JAKARTA, RADIANTVOICE.ID – Tragedi demonstrasi Agustus 2025 meninggalkan luka mendalam, bukan hanya bagi keluarga korban tewas, tetapi juga bagi para tahanan perempuan yang kini harus menghadapi perlakuan tidak manusiawi. Perempuan Jaga Indonesia (PJI) mengungkap, setidaknya ada seorang ibu muda yang kehilangan haknya untuk menyusui bayi akibat pembatasan akses dalam tahanan.
Menurut PJI, tindakan aparat yang melarang tahanan perempuan bertemu anaknya yang masih menyusu adalah pelanggaran serius terhadap hak asasi manusia sekaligus bentuk kekerasan berbasis gender.
“Negara tidak hanya merampas kebebasan, tetapi juga merampas ikatan alami seorang ibu dengan anaknya. Ini adalah pelanggaran hak maternity dan hak anak yang paling mendasar,” tegas PJI dalam pernyataan resminya, Selasa (23/9).
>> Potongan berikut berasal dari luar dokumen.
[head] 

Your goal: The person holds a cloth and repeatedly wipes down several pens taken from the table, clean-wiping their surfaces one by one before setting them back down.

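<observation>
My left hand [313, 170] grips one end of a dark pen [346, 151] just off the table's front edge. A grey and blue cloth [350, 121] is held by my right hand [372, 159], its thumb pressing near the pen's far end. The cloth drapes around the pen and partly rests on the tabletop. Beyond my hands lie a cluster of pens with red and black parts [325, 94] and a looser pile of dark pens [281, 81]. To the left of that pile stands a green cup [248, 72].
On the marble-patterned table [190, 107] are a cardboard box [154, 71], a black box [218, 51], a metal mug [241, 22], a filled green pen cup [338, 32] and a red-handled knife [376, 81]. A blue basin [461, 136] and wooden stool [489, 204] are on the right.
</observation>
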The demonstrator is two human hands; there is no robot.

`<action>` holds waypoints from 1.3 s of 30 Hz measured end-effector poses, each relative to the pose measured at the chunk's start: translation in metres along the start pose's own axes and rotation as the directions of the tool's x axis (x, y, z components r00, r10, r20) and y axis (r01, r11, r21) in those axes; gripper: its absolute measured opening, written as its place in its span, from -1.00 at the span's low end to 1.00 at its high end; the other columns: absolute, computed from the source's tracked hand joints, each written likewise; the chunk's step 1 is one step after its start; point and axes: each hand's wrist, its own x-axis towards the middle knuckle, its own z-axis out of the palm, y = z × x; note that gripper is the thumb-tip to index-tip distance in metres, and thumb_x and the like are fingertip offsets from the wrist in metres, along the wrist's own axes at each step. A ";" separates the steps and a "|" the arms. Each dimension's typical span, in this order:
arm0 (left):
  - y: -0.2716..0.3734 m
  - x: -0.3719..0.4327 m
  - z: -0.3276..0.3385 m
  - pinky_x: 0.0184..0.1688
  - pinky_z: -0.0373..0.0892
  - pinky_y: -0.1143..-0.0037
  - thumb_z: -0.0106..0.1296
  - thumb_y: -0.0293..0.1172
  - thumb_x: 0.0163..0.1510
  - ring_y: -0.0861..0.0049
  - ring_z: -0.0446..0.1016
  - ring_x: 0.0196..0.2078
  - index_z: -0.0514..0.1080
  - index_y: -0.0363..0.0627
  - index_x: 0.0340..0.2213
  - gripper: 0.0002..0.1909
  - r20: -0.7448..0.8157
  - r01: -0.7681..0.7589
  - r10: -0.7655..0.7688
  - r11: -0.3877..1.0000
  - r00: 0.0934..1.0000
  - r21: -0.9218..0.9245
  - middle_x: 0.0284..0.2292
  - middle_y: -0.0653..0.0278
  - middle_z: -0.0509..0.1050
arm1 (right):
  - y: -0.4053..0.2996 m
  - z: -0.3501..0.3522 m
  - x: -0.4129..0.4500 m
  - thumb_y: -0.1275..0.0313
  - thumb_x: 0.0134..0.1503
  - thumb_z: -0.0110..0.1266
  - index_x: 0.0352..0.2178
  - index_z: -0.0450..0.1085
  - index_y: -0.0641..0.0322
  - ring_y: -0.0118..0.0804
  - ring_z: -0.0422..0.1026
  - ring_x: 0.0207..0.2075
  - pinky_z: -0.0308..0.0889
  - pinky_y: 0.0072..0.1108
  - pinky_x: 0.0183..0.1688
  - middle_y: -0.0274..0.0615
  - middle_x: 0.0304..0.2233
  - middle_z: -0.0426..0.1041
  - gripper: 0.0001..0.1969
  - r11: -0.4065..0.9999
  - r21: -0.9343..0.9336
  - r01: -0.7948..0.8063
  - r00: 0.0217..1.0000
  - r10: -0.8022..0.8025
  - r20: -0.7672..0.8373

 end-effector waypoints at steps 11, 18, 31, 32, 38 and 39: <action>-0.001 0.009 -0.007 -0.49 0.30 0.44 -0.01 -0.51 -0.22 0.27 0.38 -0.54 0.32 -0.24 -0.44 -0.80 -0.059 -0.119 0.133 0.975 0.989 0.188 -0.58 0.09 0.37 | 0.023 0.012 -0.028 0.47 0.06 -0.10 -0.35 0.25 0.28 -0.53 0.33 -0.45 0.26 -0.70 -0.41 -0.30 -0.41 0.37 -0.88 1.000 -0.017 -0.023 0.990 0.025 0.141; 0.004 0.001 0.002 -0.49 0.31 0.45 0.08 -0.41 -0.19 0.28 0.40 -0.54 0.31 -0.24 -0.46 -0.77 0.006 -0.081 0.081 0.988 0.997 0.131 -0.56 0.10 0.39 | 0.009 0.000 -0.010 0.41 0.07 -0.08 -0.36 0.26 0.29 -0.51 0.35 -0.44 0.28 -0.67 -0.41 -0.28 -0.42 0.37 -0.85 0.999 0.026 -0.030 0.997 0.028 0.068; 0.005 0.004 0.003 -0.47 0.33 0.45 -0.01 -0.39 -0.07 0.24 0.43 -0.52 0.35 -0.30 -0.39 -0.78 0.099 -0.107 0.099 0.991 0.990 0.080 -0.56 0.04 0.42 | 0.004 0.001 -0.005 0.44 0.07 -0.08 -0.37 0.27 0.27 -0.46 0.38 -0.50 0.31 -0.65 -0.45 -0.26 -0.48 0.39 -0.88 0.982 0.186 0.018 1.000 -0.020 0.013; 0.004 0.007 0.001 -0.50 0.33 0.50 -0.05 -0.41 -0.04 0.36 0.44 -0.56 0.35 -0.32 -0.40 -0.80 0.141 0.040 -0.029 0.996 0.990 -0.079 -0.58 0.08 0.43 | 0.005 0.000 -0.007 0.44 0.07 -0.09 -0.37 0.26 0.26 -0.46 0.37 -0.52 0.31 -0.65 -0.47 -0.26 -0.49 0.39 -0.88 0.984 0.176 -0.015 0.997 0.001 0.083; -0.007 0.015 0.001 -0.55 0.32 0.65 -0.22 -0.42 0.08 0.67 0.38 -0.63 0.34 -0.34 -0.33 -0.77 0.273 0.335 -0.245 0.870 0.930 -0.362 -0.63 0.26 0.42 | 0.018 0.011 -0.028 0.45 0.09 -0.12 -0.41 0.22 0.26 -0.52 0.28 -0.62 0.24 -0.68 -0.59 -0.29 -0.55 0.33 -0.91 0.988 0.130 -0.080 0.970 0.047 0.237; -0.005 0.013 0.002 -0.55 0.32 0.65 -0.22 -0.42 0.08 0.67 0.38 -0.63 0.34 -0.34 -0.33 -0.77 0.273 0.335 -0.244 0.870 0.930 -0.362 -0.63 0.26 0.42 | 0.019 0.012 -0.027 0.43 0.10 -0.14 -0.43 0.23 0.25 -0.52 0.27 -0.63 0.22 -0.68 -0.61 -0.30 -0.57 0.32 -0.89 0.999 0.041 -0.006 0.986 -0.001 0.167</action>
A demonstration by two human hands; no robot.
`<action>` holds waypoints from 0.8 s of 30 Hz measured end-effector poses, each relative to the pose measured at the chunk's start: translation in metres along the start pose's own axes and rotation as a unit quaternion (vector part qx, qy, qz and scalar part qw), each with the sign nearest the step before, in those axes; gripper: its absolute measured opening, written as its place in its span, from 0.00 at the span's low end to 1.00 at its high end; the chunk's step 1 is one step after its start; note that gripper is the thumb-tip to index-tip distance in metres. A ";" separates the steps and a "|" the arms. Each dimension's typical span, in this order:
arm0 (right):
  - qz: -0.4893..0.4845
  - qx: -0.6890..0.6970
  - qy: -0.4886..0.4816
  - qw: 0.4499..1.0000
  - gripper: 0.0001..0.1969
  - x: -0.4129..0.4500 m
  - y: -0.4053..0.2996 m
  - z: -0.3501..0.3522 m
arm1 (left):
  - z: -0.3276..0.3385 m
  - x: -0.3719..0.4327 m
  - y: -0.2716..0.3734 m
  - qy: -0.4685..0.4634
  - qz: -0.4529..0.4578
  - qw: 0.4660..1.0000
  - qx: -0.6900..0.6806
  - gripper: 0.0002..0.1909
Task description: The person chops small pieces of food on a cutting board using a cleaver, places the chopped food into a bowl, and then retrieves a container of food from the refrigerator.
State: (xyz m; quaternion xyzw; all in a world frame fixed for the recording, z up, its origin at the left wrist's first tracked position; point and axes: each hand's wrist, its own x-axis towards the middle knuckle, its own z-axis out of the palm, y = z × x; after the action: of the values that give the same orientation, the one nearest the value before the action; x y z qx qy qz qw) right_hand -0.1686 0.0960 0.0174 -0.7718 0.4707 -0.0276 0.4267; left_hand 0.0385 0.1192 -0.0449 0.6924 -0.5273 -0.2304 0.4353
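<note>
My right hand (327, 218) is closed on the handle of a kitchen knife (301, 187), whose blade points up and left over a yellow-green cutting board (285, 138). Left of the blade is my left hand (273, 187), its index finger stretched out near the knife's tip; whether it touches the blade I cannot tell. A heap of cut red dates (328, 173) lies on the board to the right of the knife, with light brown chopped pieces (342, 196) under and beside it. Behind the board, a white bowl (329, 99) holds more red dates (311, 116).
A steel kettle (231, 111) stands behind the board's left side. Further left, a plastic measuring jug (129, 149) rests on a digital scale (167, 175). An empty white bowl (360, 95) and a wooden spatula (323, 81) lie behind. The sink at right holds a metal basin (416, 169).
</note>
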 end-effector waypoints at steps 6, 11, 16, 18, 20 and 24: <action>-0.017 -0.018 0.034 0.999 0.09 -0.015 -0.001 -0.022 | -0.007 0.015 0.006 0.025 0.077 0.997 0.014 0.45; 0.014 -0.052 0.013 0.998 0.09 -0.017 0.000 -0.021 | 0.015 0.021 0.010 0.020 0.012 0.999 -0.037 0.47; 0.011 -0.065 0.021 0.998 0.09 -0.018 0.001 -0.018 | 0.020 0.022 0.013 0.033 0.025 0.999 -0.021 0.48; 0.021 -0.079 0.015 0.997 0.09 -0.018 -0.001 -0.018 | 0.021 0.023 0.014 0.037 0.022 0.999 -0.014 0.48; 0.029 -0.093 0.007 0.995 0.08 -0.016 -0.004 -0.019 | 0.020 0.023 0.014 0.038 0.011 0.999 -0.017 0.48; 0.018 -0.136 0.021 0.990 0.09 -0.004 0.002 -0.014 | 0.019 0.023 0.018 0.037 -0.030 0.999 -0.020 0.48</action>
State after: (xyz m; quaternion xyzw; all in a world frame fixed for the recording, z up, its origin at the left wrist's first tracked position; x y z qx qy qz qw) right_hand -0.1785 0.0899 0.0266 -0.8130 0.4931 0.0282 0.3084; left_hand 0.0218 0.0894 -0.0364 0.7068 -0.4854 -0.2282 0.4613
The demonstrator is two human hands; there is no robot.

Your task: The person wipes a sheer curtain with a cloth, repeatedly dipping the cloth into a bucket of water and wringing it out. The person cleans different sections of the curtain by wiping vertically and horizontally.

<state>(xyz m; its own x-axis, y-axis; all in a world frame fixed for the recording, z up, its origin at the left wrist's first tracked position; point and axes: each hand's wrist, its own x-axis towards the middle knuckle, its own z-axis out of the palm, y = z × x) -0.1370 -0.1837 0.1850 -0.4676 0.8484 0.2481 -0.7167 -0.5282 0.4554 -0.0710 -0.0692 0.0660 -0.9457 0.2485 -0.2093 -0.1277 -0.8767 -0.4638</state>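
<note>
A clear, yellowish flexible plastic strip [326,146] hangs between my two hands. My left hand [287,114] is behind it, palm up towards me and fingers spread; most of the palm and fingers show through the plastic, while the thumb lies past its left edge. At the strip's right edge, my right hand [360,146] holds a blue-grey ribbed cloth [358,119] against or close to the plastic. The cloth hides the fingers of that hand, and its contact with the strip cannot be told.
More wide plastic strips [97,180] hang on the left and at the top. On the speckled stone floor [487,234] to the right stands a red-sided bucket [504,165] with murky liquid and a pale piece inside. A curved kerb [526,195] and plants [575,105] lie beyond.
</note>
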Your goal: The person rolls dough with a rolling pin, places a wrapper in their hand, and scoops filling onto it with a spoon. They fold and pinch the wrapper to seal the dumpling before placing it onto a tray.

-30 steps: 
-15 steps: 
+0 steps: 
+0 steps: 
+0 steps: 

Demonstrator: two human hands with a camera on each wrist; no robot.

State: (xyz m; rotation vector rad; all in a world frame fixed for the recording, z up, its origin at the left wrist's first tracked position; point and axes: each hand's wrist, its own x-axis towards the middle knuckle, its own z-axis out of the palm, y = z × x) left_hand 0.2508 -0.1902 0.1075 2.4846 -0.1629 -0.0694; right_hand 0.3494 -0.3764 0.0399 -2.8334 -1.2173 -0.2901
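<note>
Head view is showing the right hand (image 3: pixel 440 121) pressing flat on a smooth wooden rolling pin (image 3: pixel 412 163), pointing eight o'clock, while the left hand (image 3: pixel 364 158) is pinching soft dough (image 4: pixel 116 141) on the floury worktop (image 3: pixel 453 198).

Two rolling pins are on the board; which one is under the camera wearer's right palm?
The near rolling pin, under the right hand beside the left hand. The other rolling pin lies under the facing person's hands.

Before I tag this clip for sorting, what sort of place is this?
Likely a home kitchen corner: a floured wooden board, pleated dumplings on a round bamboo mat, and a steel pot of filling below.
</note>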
Kisah ibu muda yang ditahan ini menjadi potret nyata bagaimana represi negara merusak kehidupan pribadi warganya. Bayi yang seharusnya mendapatkan ASI kini harus berpisah dari sang ibu, sementara kondisi tahanan justru memperburuk kesehatan mental perempuan tersebut.
PJI juga menemukan banyak perempuan aktivis diperlakukan tidak sesuai prosedur. Pemeriksaan dilakukan tanpa pendamping polisi perempuan, bahkan di tengah malam dengan tekanan psikologis yang berat.
“Tidak ada pendampingan psikologis. Mereka dibiarkan menghadapi trauma sendirian di ruang tahanan sempit, berjejalan dengan fasilitas minim,” ungkap PJI.
Bagi PJI, represi aparat dalam penanganan demonstrasi Agustus 2025 menunjukkan bahwa perempuan selalu menjadi pihak paling rentan. Hak-hak dasar mereka terampas, mulai dari hak menyusui, hak atas kesehatan, hingga hak mendapatkan pendamping hukum yang layak.
Kasus ini juga mencerminkan betapa negara gagal mengintegrasikan perspektif gender dalam penegakan hukum. “Kebijakan yang seharusnya melindungi justru melukai,” kata PJI.
Atas fakta tersebut, PJI menuntut Presiden segera mereformasi Polri dengan menempatkan keadilan gender sebagai prioritas. Negara juga diminta menjamin hak-hak tahanan perempuan, termasuk hak maternitas, kesehatan reproduksi, dan pemulihan psikologis.
“Negara tidak boleh menutup mata. Demokrasi tidak bisa ditegakkan di atas penderitaan perempuan dan anak-anak,” tegas PJI (RED).